I am personally always enthralled to hear the stories of people who have lived lives with a diverse array of experiences, bouncing from career to career or country to country as they please, perfectly adapting to each new role. People like this are so impressive to me because of how they are able to re-create themselves to succeed in a number of environments, while many of us learn the rules and habits of one world, get comfortable, and stick to it.
What is more impressive than these people who adapt to different lifestyles are the parasites that have adapted to infect them. Most parasites by nature live in an array of different hosts throughout a single lifetime, and have to change their physical form drastically to be able to survive in these different environments.
Parasites do this all the time, and don’t get much recognition for it. Their well-developed flexibility is one of the most incredible, impressive, and mind-bogglingly frustrating things about these critters. Take Plasmodium, for example, the single-celled parasite that causes malaria. You probably know that in many countries, malaria is transmitted from mosquitoes to people. You also probably know that you (as a person) are really, really, remarkably different from a mosquito. Parasites like this have to adapt from living in one type of organism to another (and as a bonus, different organs within the hosts).
This is not a much more akin to the crazy-pants, unbelievable change of transforming from a fuzzy green larvae to a spectacular butterfly. Although, in this metaphor, the ‘butterfly’ causes malaria.

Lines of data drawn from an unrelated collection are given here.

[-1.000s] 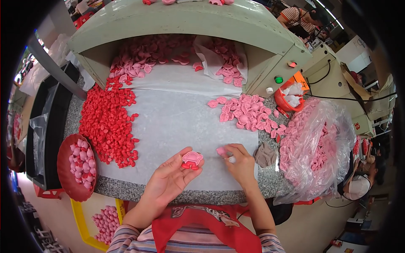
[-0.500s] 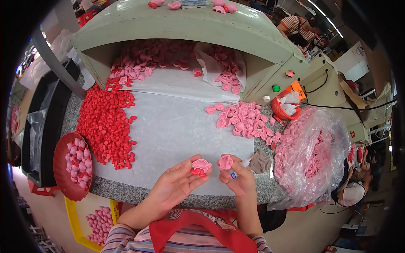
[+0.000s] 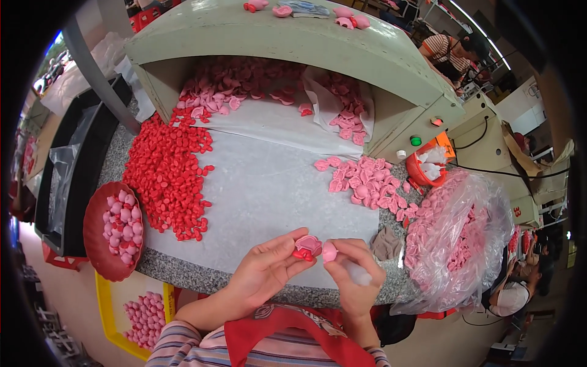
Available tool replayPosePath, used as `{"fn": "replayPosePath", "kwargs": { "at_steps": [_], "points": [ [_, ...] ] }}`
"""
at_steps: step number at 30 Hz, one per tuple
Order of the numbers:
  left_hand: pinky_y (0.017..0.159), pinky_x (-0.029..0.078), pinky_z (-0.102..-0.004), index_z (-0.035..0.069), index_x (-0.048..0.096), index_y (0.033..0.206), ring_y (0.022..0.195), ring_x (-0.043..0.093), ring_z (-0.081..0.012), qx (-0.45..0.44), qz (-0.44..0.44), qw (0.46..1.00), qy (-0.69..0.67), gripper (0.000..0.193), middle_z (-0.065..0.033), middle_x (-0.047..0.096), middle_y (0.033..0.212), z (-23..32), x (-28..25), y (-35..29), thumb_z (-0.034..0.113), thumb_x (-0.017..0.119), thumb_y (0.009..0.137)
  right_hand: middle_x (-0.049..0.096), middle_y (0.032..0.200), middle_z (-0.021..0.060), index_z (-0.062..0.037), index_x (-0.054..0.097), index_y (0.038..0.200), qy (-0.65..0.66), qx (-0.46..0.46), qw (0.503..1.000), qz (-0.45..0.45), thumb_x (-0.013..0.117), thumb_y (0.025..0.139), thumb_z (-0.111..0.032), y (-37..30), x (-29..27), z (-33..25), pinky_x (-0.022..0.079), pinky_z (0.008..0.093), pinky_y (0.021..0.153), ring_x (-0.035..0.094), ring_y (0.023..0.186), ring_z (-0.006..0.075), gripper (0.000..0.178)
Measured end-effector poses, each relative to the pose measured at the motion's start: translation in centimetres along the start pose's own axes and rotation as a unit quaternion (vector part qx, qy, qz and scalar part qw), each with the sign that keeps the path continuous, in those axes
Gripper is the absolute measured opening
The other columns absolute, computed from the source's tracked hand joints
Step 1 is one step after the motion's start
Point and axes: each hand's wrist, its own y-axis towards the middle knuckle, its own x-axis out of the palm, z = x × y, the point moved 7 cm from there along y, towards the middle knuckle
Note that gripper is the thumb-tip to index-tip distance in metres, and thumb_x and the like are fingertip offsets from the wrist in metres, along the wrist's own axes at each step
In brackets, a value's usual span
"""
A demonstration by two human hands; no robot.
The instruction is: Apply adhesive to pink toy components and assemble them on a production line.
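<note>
The left hand (image 3: pixel 262 271) has its fingers holding a pink-and-red piece (image 3: pixel 307 246) over the near side of the table (image 3: pixel 202 280); the right hand (image 3: pixel 353 296) has its fingers pinching a pink shell (image 3: pixel 329 252) just right of it, plus a whitish bottle (image 3: pixel 358 274); red pieces (image 3: pixel 165 174) are heaped far left.

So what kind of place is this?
Most likely a factory or workshop: there's a big heap of red pieces, a clear bag full of pink pieces, and a big pale box with a green light or button.
</note>
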Motion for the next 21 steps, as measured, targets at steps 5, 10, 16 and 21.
{"fn": "replayPosePath", "kwargs": {
  "at_steps": [5, 10, 16, 21],
  "points": [
    [0.093, 0.042, -0.0342, -0.002, 0.046, 0.119, 0.108, 0.051, -0.0214, 0.017, 0.001, 0.999, 0.031, 0.035, -0.0135, 0.053, 0.114, -0.1, -0.1, -0.2, 0.016, 0.047, 0.089, 0.057, 0.092, 0.0173, 0.0035, 0.058, 0.097, -0.132, -0.108, 0.985, 0.001, 0.068, 0.064, 0.009, -0.3, 1.9, -2.4, 0.049, 0.0243, 0.055, 0.058, 0.074, 0.0196, 0.034],
    [0.091, 0.043, -0.034, -0.002, 0.047, 0.118, 0.108, 0.05, -0.021, 0.057, 0.003, 0.997, 0.055, 0.033, -0.0141, 0.052, 0.116, 0.5, 0.2, -0.6, 0.012, 0.049, 0.088, 0.057, 0.092, 0.0183, 0.0037, 0.058, 0.097, -0.153, -0.139, 0.978, 0.009, 0.068, 0.065, 0.008, -0.6, 2.2, -2.5, 0.051, 0.0245, 0.052, 0.058, 0.077, 0.0218, 0.034],
    [0.092, 0.042, -0.0344, -0.002, 0.048, 0.118, 0.109, 0.05, -0.0215, 0.064, 0.002, 0.995, 0.07, 0.032, -0.015, 0.051, 0.117, 0.5, 0.2, -0.8, 0.01, 0.048, 0.088, 0.057, 0.092, 0.0186, 0.0035, 0.058, 0.097, -0.163, -0.151, 0.975, 0.006, 0.068, 0.066, 0.008, -0.8, 2.5, -2.4, 0.051, 0.0246, 0.052, 0.059, 0.078, 0.023, 0.033],
    [0.092, 0.042, -0.0345, -0.002, 0.049, 0.118, 0.109, 0.05, -0.0214, 0.077, -0.002, 0.993, 0.089, 0.031, -0.0149, 0.052, 0.117, 0.7, 0.5, -1.0, 0.008, 0.048, 0.088, 0.06, 0.09, 0.0144, -0.0004, 0.061, 0.094, -0.179, -0.132, 0.974, 0.031, 0.072, 0.063, 0.004, -1.2, 2.2, -2.3, 0.052, 0.0272, 0.062, 0.062, 0.076, 0.0238, 0.034]
  ]
}}
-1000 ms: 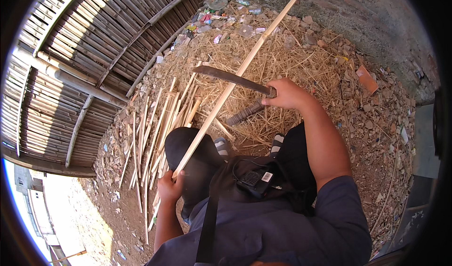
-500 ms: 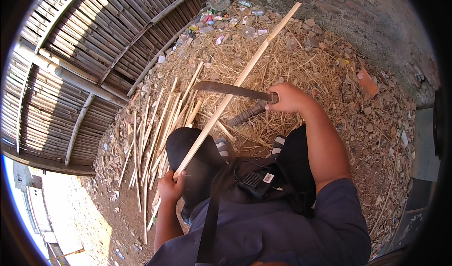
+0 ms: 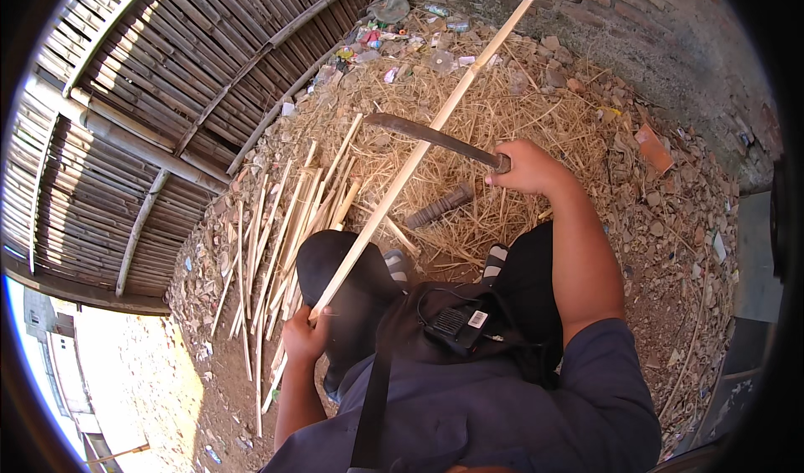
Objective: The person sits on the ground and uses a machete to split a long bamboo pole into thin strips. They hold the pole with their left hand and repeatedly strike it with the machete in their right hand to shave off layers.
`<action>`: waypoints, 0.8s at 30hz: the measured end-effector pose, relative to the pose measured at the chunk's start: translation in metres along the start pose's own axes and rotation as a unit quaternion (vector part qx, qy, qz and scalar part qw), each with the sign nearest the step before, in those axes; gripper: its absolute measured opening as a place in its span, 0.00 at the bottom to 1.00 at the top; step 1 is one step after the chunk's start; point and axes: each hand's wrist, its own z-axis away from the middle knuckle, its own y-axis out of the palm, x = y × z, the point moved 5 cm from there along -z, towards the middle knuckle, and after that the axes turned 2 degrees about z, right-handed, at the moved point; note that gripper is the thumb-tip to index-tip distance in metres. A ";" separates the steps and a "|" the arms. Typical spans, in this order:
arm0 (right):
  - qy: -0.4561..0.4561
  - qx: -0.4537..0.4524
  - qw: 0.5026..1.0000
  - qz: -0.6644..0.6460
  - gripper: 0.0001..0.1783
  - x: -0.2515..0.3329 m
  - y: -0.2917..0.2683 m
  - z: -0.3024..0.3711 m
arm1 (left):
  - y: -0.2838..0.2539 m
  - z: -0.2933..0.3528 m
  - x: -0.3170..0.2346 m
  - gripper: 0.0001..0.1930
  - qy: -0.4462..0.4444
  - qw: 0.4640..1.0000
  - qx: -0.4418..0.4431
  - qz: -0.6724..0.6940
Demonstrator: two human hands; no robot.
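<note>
My left hand is closed round the near end of a long, pale bamboo strip, which slants up to the far right over my left knee. In my right hand is the handle of a machete with a dark, curved blade. The blade points left and crosses the strip about midway, touching it or just above it; I cannot tell which. Below the blade a ridged, dark cylindrical piece of wood lies on the shavings between my feet.
Several cut bamboo strips lie in a bundle left of my knee. Shavings cover the ground ahead, with litter behind them. A bamboo-slat wall stands at left, a brick wall at far right. A broken orange tile lies at right.
My right hand and the machete have moved slightly right and farther along the strip, and the blade tilts more. The strip's far end has shifted a little; my left hand stays in place.
</note>
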 end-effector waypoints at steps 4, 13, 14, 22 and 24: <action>-0.053 0.007 0.998 0.041 0.18 0.014 0.024 0.000 | 0.000 -0.001 0.003 0.23 -0.020 1.000 0.013 -0.008; -0.027 -0.005 0.999 0.022 0.20 -0.002 0.019 -0.012 | 0.003 -0.001 0.009 0.25 -0.006 1.000 -0.002 -0.007; -0.003 -0.014 1.000 0.016 0.19 -0.006 0.012 -0.011 | 0.003 -0.001 0.010 0.25 -0.013 1.000 0.003 -0.017; -0.059 0.002 0.998 0.027 0.18 0.014 0.029 -0.005 | 0.000 -0.001 0.004 0.26 -0.010 1.000 0.000 0.002; -0.084 0.036 0.994 0.057 0.18 0.023 0.039 -0.005 | -0.002 0.000 0.001 0.26 -0.010 1.000 -0.005 0.011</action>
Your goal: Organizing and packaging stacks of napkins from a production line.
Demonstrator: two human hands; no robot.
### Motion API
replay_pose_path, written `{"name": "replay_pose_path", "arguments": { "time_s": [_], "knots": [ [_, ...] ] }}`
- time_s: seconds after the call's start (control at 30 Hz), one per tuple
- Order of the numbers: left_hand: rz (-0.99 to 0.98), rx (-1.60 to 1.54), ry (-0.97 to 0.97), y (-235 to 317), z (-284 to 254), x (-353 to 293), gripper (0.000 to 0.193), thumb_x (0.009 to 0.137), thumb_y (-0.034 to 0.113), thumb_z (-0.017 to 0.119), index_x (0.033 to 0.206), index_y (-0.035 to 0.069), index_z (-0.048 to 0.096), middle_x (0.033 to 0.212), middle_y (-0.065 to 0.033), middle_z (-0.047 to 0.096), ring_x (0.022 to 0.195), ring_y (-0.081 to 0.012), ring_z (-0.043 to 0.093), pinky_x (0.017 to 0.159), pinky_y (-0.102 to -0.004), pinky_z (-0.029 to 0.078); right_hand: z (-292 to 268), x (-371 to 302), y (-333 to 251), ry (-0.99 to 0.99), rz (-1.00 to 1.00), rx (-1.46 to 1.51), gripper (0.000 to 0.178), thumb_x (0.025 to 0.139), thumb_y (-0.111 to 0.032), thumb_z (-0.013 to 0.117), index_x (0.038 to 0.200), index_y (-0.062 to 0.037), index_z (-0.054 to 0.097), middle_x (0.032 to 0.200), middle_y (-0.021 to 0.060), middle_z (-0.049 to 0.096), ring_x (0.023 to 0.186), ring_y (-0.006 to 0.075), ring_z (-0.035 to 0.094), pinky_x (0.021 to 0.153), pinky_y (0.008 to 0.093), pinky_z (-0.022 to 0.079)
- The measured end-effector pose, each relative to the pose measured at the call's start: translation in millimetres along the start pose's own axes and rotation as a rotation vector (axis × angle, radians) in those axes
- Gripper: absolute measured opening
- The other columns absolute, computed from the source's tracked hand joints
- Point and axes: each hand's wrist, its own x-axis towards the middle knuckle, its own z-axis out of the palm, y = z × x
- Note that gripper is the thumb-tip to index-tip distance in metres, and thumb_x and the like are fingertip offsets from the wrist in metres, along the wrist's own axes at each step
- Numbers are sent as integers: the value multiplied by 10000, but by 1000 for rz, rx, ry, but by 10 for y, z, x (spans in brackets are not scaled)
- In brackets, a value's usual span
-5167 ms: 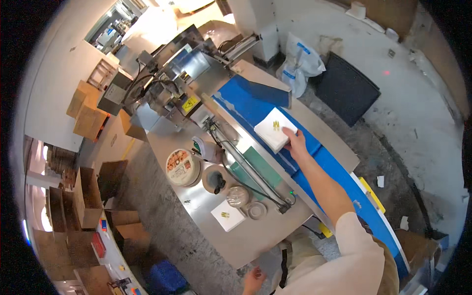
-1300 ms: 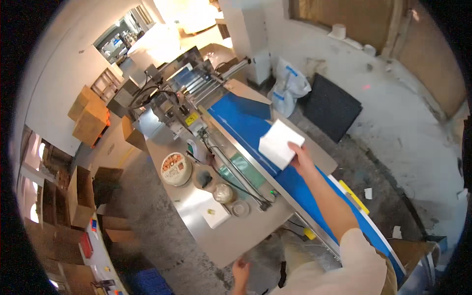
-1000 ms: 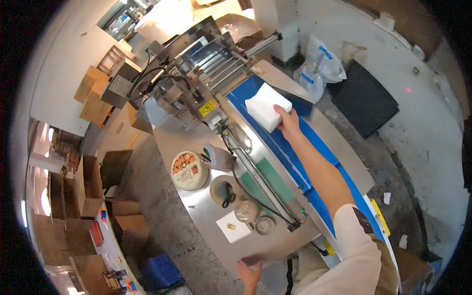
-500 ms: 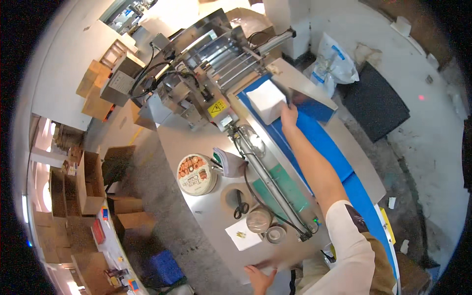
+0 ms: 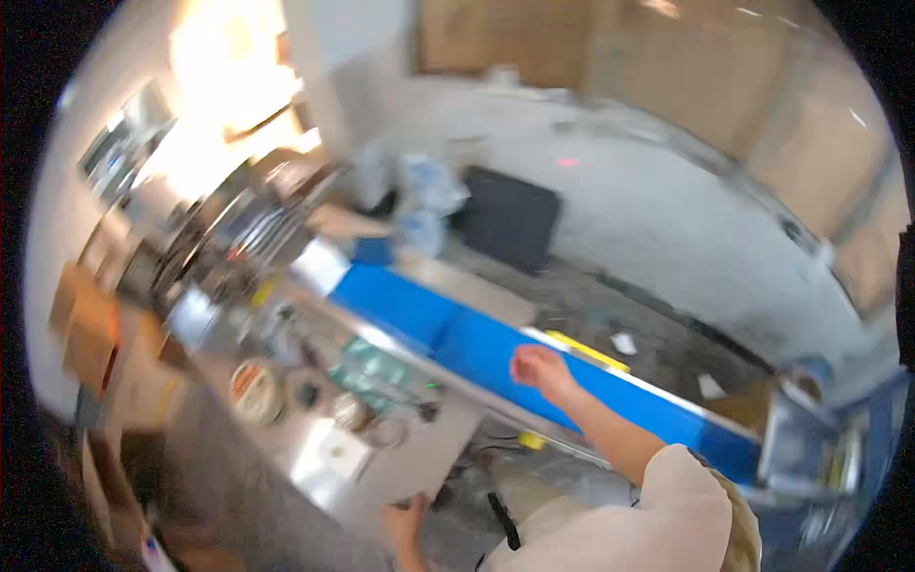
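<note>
The view is smeared by motion. My right hand (image 5: 541, 367) is over the blue conveyor belt (image 5: 477, 343), with its fingers too blurred to tell whether they are curled or hold anything. At the belt's far left end lies a white block-shaped thing (image 5: 321, 265), well apart from that hand. My left hand (image 5: 405, 515) rests at the near edge of the metal table (image 5: 419, 458), its thumb apart from the fingers. A white sheet (image 5: 345, 451) with small things on it is the nearest item to it. Beside the sheet stands a tape roll (image 5: 350, 412).
A round tin (image 5: 255, 393) stands on the table's left part. Metal machinery (image 5: 253, 224) rises at the belt's far end. Beyond the belt, a dark panel (image 5: 510, 219) leans by the wall near white bags (image 5: 429, 195). Cardboard boxes (image 5: 86, 315) are stacked at the left.
My right hand has let go of the white block and come back along the belt toward me. The view has swung right. My left hand stays at the table edge.
</note>
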Motion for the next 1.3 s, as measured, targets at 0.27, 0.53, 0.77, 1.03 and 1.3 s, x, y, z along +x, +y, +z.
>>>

Another parasite that has to make big life changes is the African trypanosome. If you’ve never heard of such a thing, don’t feel too bad. Neither had I until recently, when I started doing research on the little guys. Now their mysterious inner workings possess a great deal of my mental capacity, and the maintenance of their health in my lab takes up a chunk of my time every day. In short, I promise they are a real thing (but don’t take my word for it, check out my citations!). Trypanosomes, like Plasmodium, are a single-celled parasite, but instead of being spread by mosquitoes, they are spread by an insect called the Tsetse fly. I promise this is also a real thing. Tsetse flies are found in Sub-Saharan Africa and have a painful bite.
Fig. 1 Bloodstream-form trypanosomes among red blood cells (left) and a Tsetse fly at meal time (right) (https://www.cdc.gov/parasites/sleepingsickness/epi.html).
African Trypanosomes cause Human African Trypanosomiasis, or African Sleeping Sickness, in people, and they can also cause a devastating disease called nagana in cattle. Forms of this infection can be found in sub-Saharan countries including the Democratic Republic of Congo, Sudan, Central African Republic, Tanzania, and Uganda . African Sleeping Sickness is also considered a neglected tropical disease . Trypanosomiasis occurs in two phases. The symptoms first phase can include fever, joint pain, and headaches. The second of these phases includes more neurological symptoms that occur once the parasites cross the blood-brain barrier (one of their more impressive feats). These symptoms include confusion, disruption of sleep cycles (hence the name), changes in behavior, and loss of coordination . This second phase has more symptoms that are specific to the disease, making it easier the easier stage to diagnose, however, treatment at this point can be difficult.
Without treatment, African Trypanosomiasis is fatal, and treatment in the second stage involves chemotherapies that can be painful and can cause adverse effects in patients . Limited therapeutic options also contribute to drug-resistant strains of this parasite cropping up. Researchers work hard to understand these weird little organisms in order to find new and better ways to treat them. However, these processes take time, and are complicated by the diversity and adaptability of the parasite population. In the meantime it’s important to spread awareness of diseases such as these so they receive the funding and attention these problems require.
 “Parasites – African Trypanosomiasis” Center for Disease Control. Last modified: August 29, 2012 https://www.cdc.gov/parasites/sleepingsickness/gen_info/index.html,
 “Trypanosomiasis, human African (sleeping sickness)” World Health Organization. Last modified: January 2017. http://www.who.int/mediacentre/factsheets/fs259/en/
 Lutje, Vittoria, Jorge Seixas, and Adrian Kennedy. “Chemotherapy for second-stage Human African trypanosomiasis.“ Cochrane Database of Systematic Reviews 8 (2010).